- Born: 1918 Moinești, Kingdom of Romania
- Died: 29 June 1940 (aged 21–22) Hertsa, Soviet Union (now Ukraine)
- Buried: Dorohoi
- Allegiance: Kingdom of Romania
- Branch: Romanian Land Forces
- Conflicts: World War II Soviet occupation of Bessarabia and Northern Bukovina †; ;

= Iancu Solomon =

Iancu Solomon (born 1918 – 29 June 1940) was a Romanian soldier of Jewish origin, serving in the 16th Artillery Regiment of Bacău, 1st Battery. He was killed in action on 29 June 1940 in Hertsa (Herța), together with his superior officer, Captain Ioan Boroș, and Reserve Second Lieutenant Alexandru Dragomir.

== Origin ==
Iancu Solomon was born in 1918 in Moinești, Bacău County.

== Military service and death ==
During the Soviet occupation of Bessarabia and Northern Bukovina, the Red Army also illegally entered and occupied the Hertsa region, a territory that had not been claimed in the Soviet ultimatum and did not belong to either Bessarabia or Northern Bukovina. At around 4:00 a.m., Soviet mechanized troops entered the town of Hertsa (Herța) and reached the position of the 1st Battery of the 16th Artillery Regiment.

Captain Ioan Boroș, the battery commander, attempted to negotiate with the Soviet soldiers, explaining that they had crossed the demarcation line and that Hertsa was not part of the territories ceded by Romania. During these discussions, Soviet forces opened fire. Captain Boroș, Second Lieutenant Alexandru Dragomir, and Private Iancu Solomon were shot and killed on the spot. The Soviet forces later attempted to shift responsibility onto Solomon: after killing him, Soviet soldiers reportedly placed a machine gun in his arms in order to create the impression that he had shot his superior officers.
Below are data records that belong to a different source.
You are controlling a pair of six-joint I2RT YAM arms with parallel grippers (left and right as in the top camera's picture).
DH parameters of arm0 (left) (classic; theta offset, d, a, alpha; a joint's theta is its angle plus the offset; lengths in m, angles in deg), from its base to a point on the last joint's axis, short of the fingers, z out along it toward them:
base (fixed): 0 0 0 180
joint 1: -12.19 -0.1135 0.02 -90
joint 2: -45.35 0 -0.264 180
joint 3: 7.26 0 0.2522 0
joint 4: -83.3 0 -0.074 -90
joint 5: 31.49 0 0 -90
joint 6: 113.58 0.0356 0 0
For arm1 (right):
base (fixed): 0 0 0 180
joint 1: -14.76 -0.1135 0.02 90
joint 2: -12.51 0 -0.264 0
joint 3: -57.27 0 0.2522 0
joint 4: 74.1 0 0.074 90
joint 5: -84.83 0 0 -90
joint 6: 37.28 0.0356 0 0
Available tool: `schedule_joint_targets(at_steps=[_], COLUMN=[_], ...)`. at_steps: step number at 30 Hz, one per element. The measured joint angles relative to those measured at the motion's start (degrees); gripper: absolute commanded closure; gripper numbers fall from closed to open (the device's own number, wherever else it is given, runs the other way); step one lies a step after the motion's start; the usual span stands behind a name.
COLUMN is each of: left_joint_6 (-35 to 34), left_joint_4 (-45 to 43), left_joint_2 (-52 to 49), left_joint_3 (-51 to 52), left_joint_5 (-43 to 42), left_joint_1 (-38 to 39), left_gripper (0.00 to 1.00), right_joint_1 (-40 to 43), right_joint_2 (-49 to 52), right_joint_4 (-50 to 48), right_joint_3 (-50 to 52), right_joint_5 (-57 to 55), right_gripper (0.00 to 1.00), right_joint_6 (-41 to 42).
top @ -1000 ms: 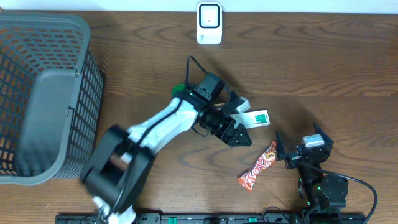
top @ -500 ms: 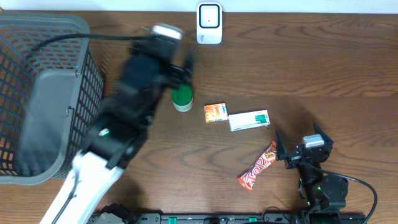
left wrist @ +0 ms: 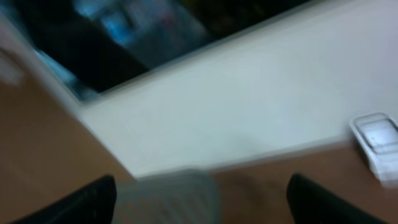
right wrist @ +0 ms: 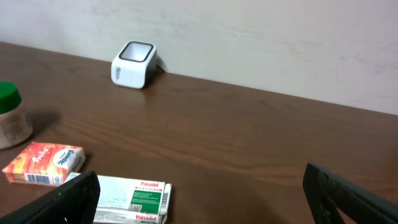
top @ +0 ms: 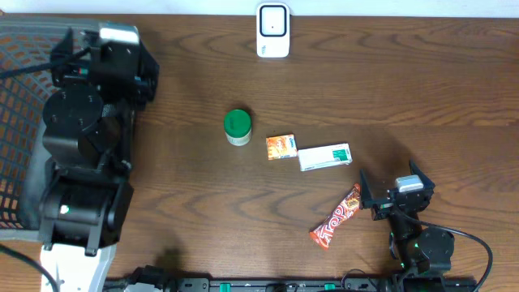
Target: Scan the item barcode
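Several items lie mid-table: a green-lidded jar (top: 237, 127), a small orange box (top: 280, 147), a white and green Panadol box (top: 324, 156) and a red candy bar (top: 336, 216). The white scanner (top: 272, 30) stands at the far edge. My left arm (top: 81, 138) is raised at the far left over the basket. In the blurred left wrist view my left gripper (left wrist: 202, 208) is open and holds nothing. My right gripper (right wrist: 205, 205) rests open near the front right, with the Panadol box (right wrist: 130, 199) by its left finger (right wrist: 68, 202). No barcode faces the scanner.
A large grey mesh basket (top: 20, 97) fills the left side, partly hidden by my left arm. In the left wrist view its rim (left wrist: 168, 193) shows as a blur and the scanner (left wrist: 376, 140) sits at the right. A wall runs behind the table.
My left arm swung up and left from the boxes in the middle to over the basket, leaving the orange box beside the white one. The right arm has not moved.
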Motion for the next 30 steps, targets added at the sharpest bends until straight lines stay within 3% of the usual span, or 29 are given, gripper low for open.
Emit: schedule_joint_targets(at_steps=[7,14,18,24,29,30], left_joint_6=[0.72,-2.84,-3.96,-5.05,-6.10,-6.75], left_joint_4=[2.05,-1.16,-1.14,-4.22,-4.96,-5.03], left_joint_2=[14.08,31.52,38.14,39.45,35.58,34.36], left_joint_3=[3.91,12.79,16.50,16.98,16.98,16.98], left_joint_5=[-14.69,-21.42,-23.19,-24.39,-24.48,-24.46], left_joint_1=[-1.66,-7.91,-11.54,-12.66,-12.66,-12.66], left_gripper=[0.13,0.13,0.13,0.13,0.13,0.13], right_joint_1=[0.00,0.00,0.00,0.00,0.00,0.00], right_joint_2=[0.50,6.51,13.97,28.30,35.34,36.41], right_joint_4=[2.82,20.26,32.89,48.13,50.66,51.23], right_joint_3=[-6.08,-24.63,-33.03,-47.19,-50.95,-50.93], right_joint_5=[-0.24,-1.42,-2.82,1.38,12.31,13.90], right_gripper=[0.01,0.01,0.01,0.01,0.01,0.11], right_joint_6=[0.37,1.90,8.00,16.41,18.21,18.43])
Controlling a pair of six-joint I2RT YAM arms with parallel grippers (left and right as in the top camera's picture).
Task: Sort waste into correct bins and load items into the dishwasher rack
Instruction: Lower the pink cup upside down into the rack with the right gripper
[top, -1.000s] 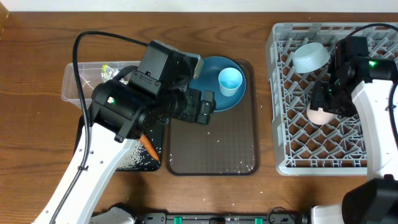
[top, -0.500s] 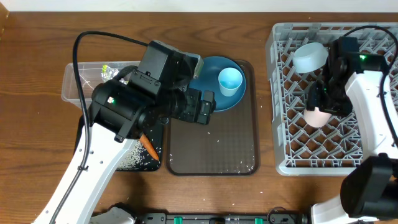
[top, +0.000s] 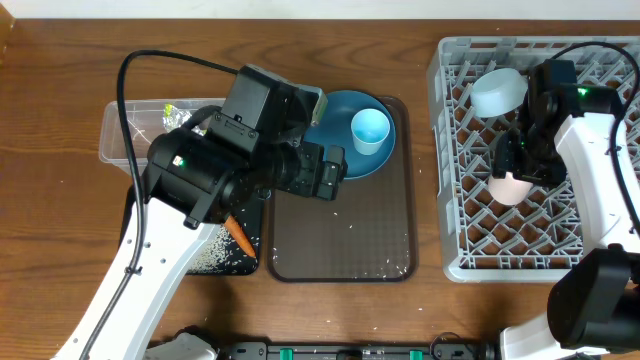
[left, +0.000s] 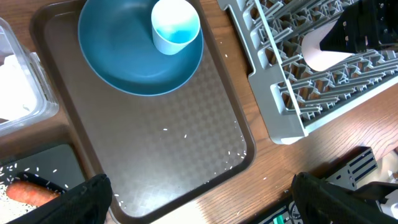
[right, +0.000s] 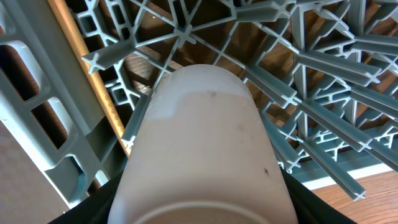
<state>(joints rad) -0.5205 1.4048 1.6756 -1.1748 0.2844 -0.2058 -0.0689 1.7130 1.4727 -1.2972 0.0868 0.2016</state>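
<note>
The pale-pink cup is clamped in the right jaws, which are closed on its sides. It is inside the dishwasher rack, down among the pegs toward the rack's left edge, about midway along it (whether it rests on the lattice cannot be told). The pale-blue bowl lies tilted near the rack's far left corner, just beyond the cup. The rack fills the bench's right end. To its left, apart from it, lies the brown serving tray. The dark-blue plate sits at the tray's far end, and the light-blue cup stands upright on the plate's right side. A few rice grains dot the tray's near right corner. The left jaws hang wide open and empty above the tray. Beside the tray's left edge, the carrot lies on the black tray, with the clear tub beyond it.
</note>
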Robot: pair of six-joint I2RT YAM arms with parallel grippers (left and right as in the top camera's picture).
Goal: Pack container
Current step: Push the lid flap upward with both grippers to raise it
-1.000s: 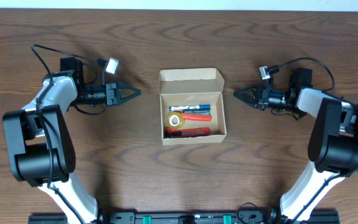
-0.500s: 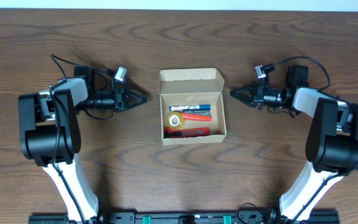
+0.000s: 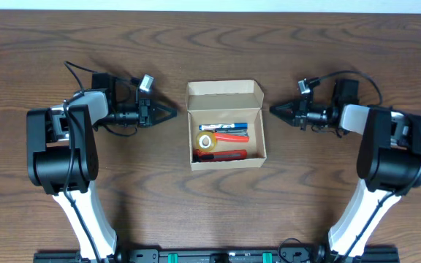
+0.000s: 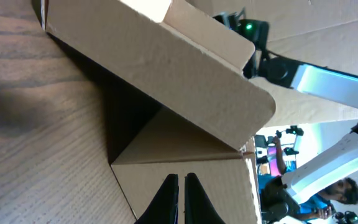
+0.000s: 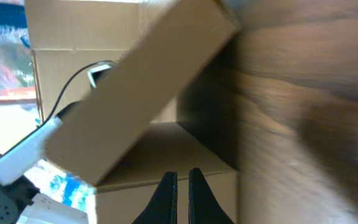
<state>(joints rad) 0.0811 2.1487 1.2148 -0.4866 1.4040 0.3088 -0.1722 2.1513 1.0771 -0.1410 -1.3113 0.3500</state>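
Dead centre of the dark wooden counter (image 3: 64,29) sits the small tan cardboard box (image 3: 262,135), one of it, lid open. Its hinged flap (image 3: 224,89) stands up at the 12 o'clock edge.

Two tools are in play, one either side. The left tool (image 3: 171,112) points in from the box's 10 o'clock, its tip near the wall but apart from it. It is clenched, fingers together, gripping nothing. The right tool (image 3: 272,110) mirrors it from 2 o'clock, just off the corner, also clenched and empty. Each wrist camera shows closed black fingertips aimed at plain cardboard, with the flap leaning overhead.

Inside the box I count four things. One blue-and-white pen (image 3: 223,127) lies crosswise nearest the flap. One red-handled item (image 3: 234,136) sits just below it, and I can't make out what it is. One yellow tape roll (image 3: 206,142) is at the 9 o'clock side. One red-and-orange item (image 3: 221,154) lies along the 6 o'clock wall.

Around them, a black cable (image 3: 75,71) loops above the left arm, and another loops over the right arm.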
Historical documents, including later testimonies (such as that of a former soldier from the battery, C. Arig, who later emigrated to Israel), state that Private Iancu Solomon attempted to defend his commander, shielding him with his own body at the moment when Soviet troops opened fire.

Captain Ioan Boroș and Iancu Solomon were initially buried in Dorohoi. Private Iancu Solomon was interred in the Jewish cemetery of Dorohoi. During the funeral ceremonies held in Dorohoi on 1 July 1940, under the influence of far-right propaganda claiming that all Jews sympathized with the actions of the Soviet Union, and amid heightened tensions following Romanian–Soviet clashes, a Romanian border guard unit opened fire on the honor guard composed of Jewish soldiers, triggering the Dorohoi pogrom.